The Man O’ War jellyfish has specially adapted tentacles that can contract to pull captured prey up to its digestive polyps!

The Crown jellyfish captures prey by creating a current that pulls water and small animals into its bell, where they become trapped!

The upside-down jellyfish gets most of its energy from tiny algae living inside its tissues, which produce food through photosynthesis!

Box jellyfish are active hunters that can swim at speeds up to 4 miles per hour (6.4 km/h) to chase prey!

Fun and Unique Facts

Jellyfish blood is colorless, unlike the red blood of humans and many other animals!

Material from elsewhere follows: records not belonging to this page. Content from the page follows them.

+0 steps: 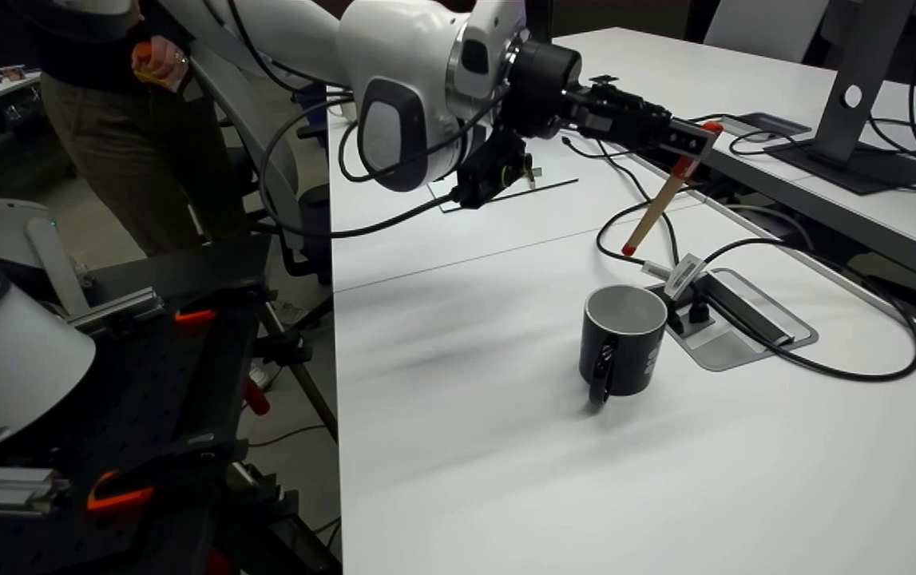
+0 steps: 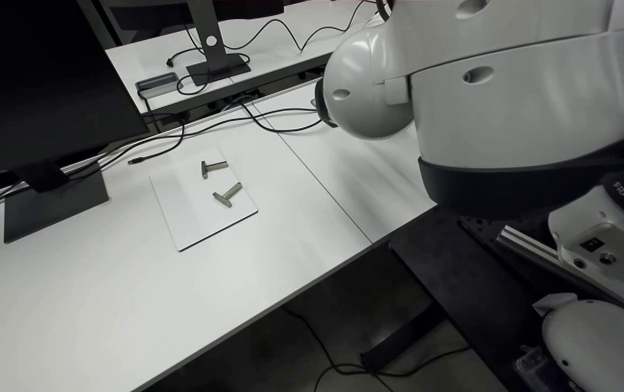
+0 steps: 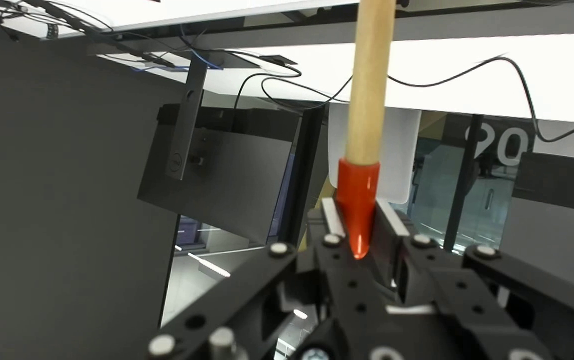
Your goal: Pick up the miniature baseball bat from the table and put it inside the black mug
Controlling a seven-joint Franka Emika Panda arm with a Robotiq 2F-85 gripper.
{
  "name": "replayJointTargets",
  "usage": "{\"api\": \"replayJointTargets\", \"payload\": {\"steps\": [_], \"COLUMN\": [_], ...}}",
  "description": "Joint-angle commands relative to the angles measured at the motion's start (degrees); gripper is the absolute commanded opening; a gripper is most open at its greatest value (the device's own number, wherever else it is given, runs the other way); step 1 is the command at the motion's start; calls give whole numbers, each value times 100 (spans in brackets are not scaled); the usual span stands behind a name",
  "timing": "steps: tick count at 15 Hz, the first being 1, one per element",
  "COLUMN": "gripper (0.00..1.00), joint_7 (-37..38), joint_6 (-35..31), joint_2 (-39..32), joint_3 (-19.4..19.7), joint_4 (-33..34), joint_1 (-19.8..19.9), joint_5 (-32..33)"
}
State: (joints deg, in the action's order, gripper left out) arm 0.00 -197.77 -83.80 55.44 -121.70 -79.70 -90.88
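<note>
A panel (image 2: 189, 220) bears two apparently metal T-pieces (image 2: 228, 195).

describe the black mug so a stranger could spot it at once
In an exterior view, start at the near white table, then the flat grey cable panel in its top. The black mug stands upright beside it; its handle and pale inside set it apart from panel and black cables.
</note>
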Motion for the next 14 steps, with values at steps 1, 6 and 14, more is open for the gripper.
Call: {"api": "replayJointTargets", "payload": {"steps": [1, 6, 14], "gripper": [7, 24, 94], "joint_7": [110, 86, 88], "joint_6": [-57, -60, -61], "joint_2": [-13, -13, -12], "joint_3": [-75, -178, -263], "joint_4": [52, 122, 205], "joint_1": [89, 160, 270], "joint_5": [54, 81, 46]}}
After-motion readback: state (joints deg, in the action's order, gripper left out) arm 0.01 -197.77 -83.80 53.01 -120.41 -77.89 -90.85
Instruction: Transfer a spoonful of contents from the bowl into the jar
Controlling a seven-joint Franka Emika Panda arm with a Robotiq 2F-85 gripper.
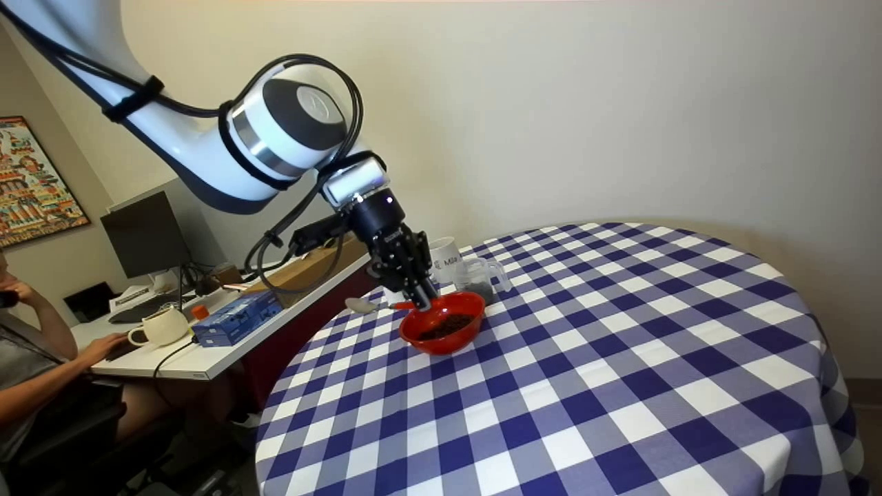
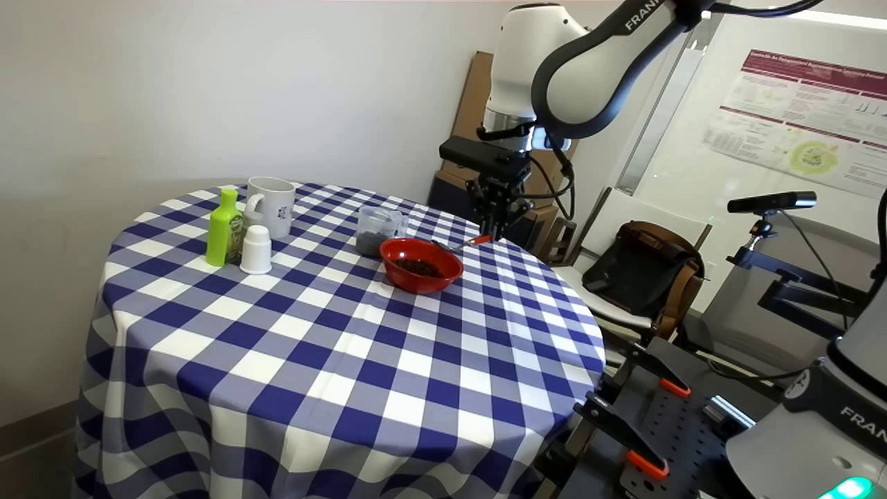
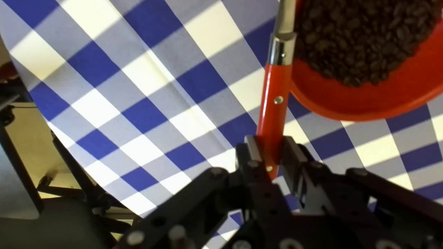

Some species of jellyfish can clone themselves if cut in half, with each half growing into a complete jellyfish!

NASA has sent jellyfish to space to study how zero-gravity affects their development!

The Irukandji jellyfish is one of the most venomous creatures on Earth, but it’s so small (about the size of a grape) that it’s almost invisible in water!

Some Indigenous Australian cultures had special knowledge of jellyfish seasons and used this to plan safe swimming times!

The crystal jellyfish (Aequorea victoria) is completely transparent except when it glows blue-green at night!

Jellyfish can shrink when food is scarce and grow again when food becomes available.